*Problem:* Return the count of lines in the records that include the string "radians", and nothing besides it.

*Records contained in a dataset:*
[Start of Attachment]
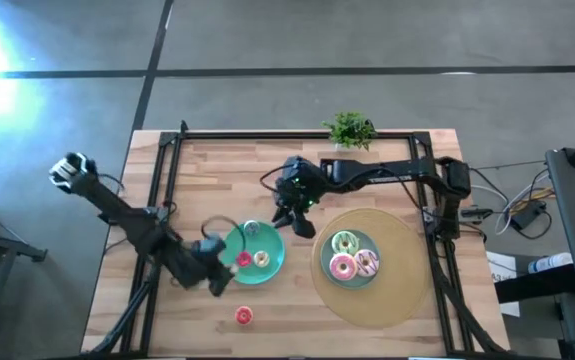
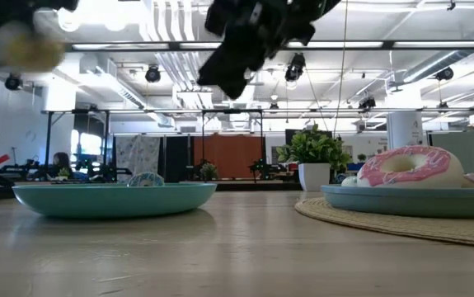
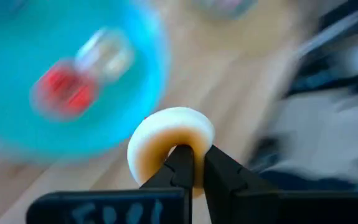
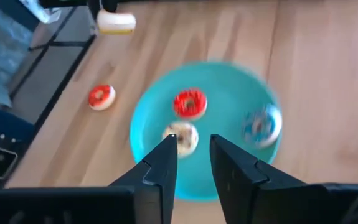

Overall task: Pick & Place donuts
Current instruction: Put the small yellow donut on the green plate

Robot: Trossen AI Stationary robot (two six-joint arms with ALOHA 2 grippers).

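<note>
My left gripper [image 3: 195,157] is shut on a tiny pale yellow donut [image 3: 166,134], raised above the table beside the near-left rim of the small teal plate [image 1: 270,270]. That plate holds a red donut [image 4: 190,103], a pale orange one [image 4: 182,137] and a bluish one [image 4: 263,124]. Another red donut [image 1: 244,316] lies flat on the wood near the near edge. Three larger iced donuts [image 1: 350,257] sit on the second teal plate. My right gripper [image 4: 194,155] hangs open and holding nothing above the small plate's far rim. My left gripper holds the yellow donut by the wall of its ring [image 3: 198,163]. One fingertip [image 3: 180,158] stands in the hole and the other [image 3: 223,168] outside, pinching the wall between them. The donut is lifted clear of the table and also shows as a yellow donut [image 4: 116,22] in the right wrist view.
The second teal plate [image 1: 319,262] rests on a round woven mat [image 1: 407,290] on the table's right half. A small potted plant [image 1: 349,128] stands at the far edge. A dark frame [image 1: 267,135] runs along the table's left, far and right sides.
</note>
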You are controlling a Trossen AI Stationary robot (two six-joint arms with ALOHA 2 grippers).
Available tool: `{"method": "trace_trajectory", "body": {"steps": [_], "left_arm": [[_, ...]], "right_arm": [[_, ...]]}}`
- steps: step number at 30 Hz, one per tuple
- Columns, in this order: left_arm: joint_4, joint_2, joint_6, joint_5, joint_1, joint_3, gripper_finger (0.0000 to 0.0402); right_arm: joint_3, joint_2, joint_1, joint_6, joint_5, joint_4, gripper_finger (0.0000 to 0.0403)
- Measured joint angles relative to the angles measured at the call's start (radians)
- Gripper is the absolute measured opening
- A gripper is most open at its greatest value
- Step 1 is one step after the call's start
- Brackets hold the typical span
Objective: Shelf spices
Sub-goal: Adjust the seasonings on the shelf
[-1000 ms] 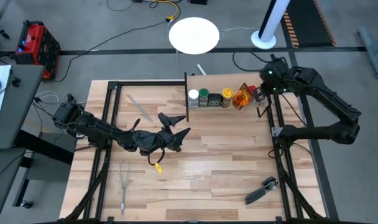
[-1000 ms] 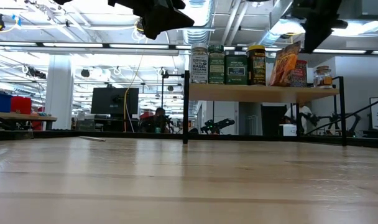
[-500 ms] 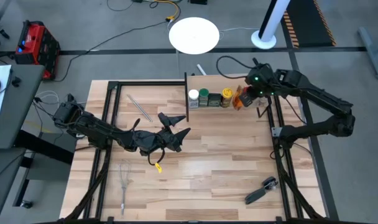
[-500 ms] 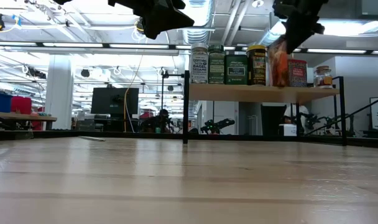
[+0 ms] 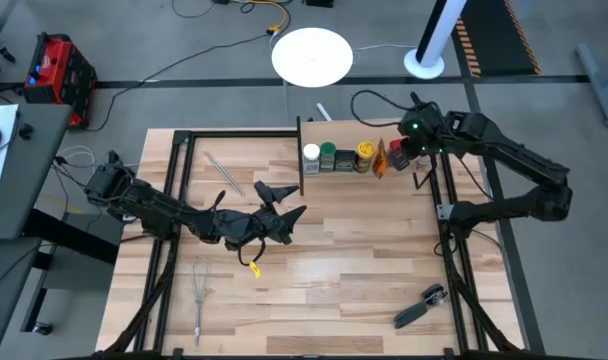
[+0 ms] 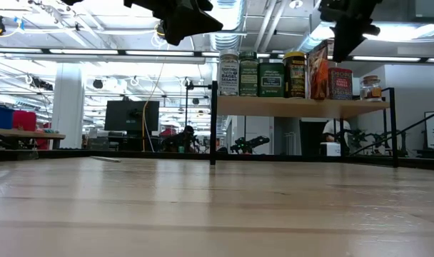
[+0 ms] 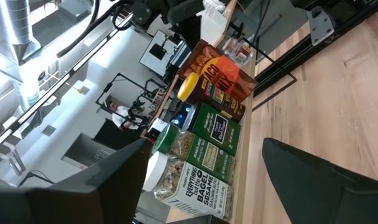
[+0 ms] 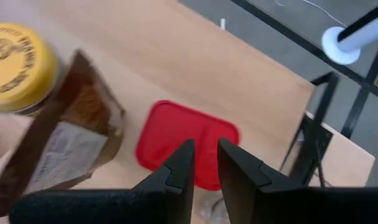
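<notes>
The spices stand in a row on the shelf (image 6: 295, 107) at the table's far right: a white-capped jar (image 5: 311, 155), a green-capped jar (image 5: 328, 153), a dark square tin (image 5: 345, 159), a yellow-capped jar (image 5: 365, 152), an orange packet (image 6: 318, 68) and a red tin (image 6: 340, 82). The packet stands upright beside the yellow-capped jar. My right gripper (image 8: 201, 149) hangs shut just above the red tin's lid (image 8: 176, 140), pointing steeply down, with nothing between its fingers. Over mid-table my left gripper (image 5: 287, 200) stays open, level, facing the shelf. My right gripper stands close beside the orange packet's top corner (image 6: 327, 46). I cannot tell whether the outer side of a finger touches it.
A small glass jar (image 6: 370, 87) stands at the shelf's right end. A wire whisk (image 5: 200, 290) lies near the front left, a black-handled tool (image 5: 419, 308) at the front right, and thin metal rods (image 5: 224, 172) at the far left. The table's middle is bare wood.
My right gripper has gone toward the table's left along the shelf, from beyond the red tin to above it. The orange packet, which leaned toward the right, now stands upright against the yellow-capped jar.
</notes>
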Motion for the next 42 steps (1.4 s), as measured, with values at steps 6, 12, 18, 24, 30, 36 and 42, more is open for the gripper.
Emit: {"method": "trace_trajectory", "body": {"steps": [6, 12, 18, 24, 30, 36, 42], "left_arm": [[-0.005, 0.0, -0.014, 0.0, 0.0, 0.0, 0.0304], [-0.03, 0.0, -0.027, 0.0, 0.0, 0.0, 0.0304], [-0.033, 0.0, -0.027, 0.0, 0.0, 0.0, 0.0304], [-0.034, 0.0, -0.032, 0.0, 0.0, 0.0, 0.0304], [-0.034, 0.0, -0.034, 0.0, 0.0, 0.0, 0.0304], [-0.035, 0.0, -0.034, 0.0, 0.0, 0.0, 0.0304], [-0.035, 0.0, -0.034, 0.0, 0.0, 0.0, 0.0304]], "right_arm": [[0.0, -0.017, -0.066, 0.002, 0.028, 0.002, 0.0067], [0.0, 0.005, -0.115, 0.016, 0.015, -0.044, 0.0045], [0.0, 0.012, -0.082, 0.02, 0.007, -0.052, 0.0016], [0.0, 0.012, -0.053, 0.027, 0.006, -0.055, 0.0005], [0.0, 0.011, -0.044, 0.027, 0.007, -0.061, 0.0005], [-0.04, 0.011, -0.046, 0.023, 0.016, -0.046, 0.0005], [-0.05, 0.008, -0.029, 0.024, 0.017, -0.024, 0.0005]]}}
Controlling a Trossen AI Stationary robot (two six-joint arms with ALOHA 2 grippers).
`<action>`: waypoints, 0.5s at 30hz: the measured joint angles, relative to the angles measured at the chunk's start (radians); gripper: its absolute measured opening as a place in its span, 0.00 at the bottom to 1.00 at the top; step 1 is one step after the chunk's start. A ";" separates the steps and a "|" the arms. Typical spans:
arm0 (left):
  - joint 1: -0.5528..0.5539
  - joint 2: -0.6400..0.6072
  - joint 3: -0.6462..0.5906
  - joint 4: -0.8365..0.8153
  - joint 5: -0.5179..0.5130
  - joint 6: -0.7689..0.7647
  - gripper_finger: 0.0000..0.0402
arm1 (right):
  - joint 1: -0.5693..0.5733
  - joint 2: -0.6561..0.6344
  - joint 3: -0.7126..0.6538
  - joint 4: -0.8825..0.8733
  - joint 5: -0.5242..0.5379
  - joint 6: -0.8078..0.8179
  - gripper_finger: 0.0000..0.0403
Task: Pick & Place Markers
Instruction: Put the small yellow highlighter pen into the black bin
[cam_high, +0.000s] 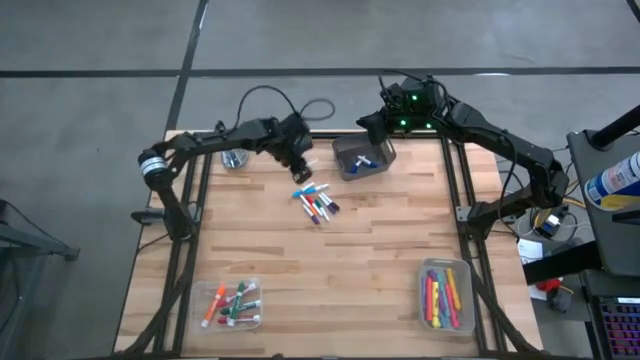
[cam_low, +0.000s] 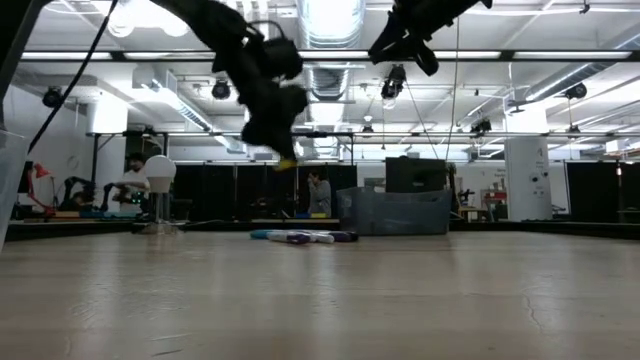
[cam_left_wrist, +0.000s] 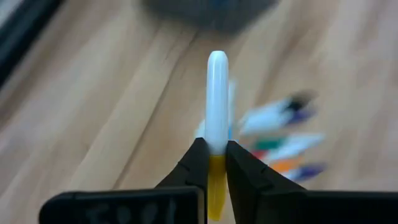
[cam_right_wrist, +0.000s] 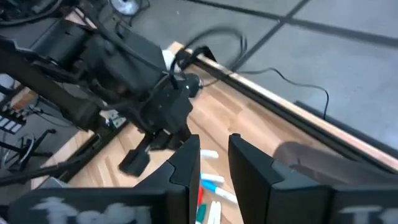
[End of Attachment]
*Solution below:* 2